Affine transformation in Stan

I am confused about the effect of multiplier and offset in declaring data in Stan. Actually after reading the reference manual I am confused about the following example:

As an example, we can give x a normal distribution with non-centered parameterization as follows.

parameters {
  real<offset=mu,multiplier=sigma> x;
}
model {
  x ~ normal(mu, sigma);
}

Recall that the centered parameterization is achieved with the code

parameters {
  real x;
}
model {
  x ~ normal(mu, sigma);
}

What’s the difference between the ‘non-centered parameterization’ and ‘centered parameterization’ here?

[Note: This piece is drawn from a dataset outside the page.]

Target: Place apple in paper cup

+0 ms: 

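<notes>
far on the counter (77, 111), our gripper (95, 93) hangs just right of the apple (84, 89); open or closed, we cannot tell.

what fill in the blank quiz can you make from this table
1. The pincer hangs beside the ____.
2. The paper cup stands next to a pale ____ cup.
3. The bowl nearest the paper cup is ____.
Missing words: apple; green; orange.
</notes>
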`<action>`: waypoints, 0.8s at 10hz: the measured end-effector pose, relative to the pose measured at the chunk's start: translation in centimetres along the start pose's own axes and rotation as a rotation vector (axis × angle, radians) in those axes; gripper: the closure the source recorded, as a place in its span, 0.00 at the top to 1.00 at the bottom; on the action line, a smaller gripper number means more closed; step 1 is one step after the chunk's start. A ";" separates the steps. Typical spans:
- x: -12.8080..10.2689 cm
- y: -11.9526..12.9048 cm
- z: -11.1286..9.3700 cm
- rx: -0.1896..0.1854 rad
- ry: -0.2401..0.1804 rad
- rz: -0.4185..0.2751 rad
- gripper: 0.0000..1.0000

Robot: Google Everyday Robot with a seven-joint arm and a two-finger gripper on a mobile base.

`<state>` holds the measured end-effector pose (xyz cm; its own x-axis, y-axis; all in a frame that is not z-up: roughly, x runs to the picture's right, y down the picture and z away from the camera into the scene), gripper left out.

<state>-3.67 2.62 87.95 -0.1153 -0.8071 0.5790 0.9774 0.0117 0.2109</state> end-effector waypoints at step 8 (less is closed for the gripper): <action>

Are these two Stan code refering to the same model?

The same model, but the sampling happens in different parameter space. The model itself doesn’t change if we make parameter transformation, but the geometry of the transformed space can be easier for the sampler.

4 Likes

I literally did not know this was a feature; is this a relatively recent addition?

https://github.com/stan-dev/stan/releases says v.2.19.0 (20 March 2019)
but it wasn’t much advertised at that date as the interfaces were lagging

To be a bit more concrete, the offset and multiplier code:

parameters {
  real<offset=mu,multiplier=sigma> x;
}
model {
  x ~ normal(mu, sigma);
}

Is equivalent to:

parameters {
  real x_raw;
}
transformed parameters {
  real x = mu + x_raw * sigma;
}
model {
  x_raw ~ std_normal();
}

It makes for a bit more of a concise way to specify a non-centered distribution, and also reduces the number of parameters to be saved (i.e. only need to save x, not x and x_raw) which can be very handy for large models/samples

2 Likes

Got it!

In this case do we need to save ‘mu’ and ‘sigma’ if we use the expression:

parameters {
  real<offset=mu,multiplier=sigma> x;
}
model {
  x ~ normal(mu, sigma);
}

Thx!

So could I understand that they are actually equivalent but using the following will be more efficient since it will only need to sample from a standard Normal rather than Normal(mu, sigma)?

parameters {
  real<offset=mu,multiplier=sigma> x;
}
model {
  x ~ normal(mu, sigma);
}

Also may I ask that do the ‘x’ in paramters and ‘x’ in model have same distribution? I think ‘x’ in paramters follows N(0,1) and ‘x’ in model follows N(mu,sigma), but I am confused since they use the same symbol in the code.

In this case do we need to save ‘mu’ and ‘sigma’

That will depend on what mu and sigma is. For example, these can just be numbers, and won’t be saved:

parameters {
  real<offset=5,multiplier=2> x;
}

They could be passed as data, which also wouldn’t be saved:

data {
  real mu;
  real sigma;
}
parameters {
  real<offset=mu,multiplier=sigma> x;
}

However, if they’re also parameters, then these parameters will then be saved:

parameters {
  real mu;
  real sigma;
  real<offset=mu,multiplier=sigma> x;
}

So could I understand that they are actually equivalent but using the following will be more efficient since it will only need to sample from a standard Normal rather than Normal(mu, sigma)?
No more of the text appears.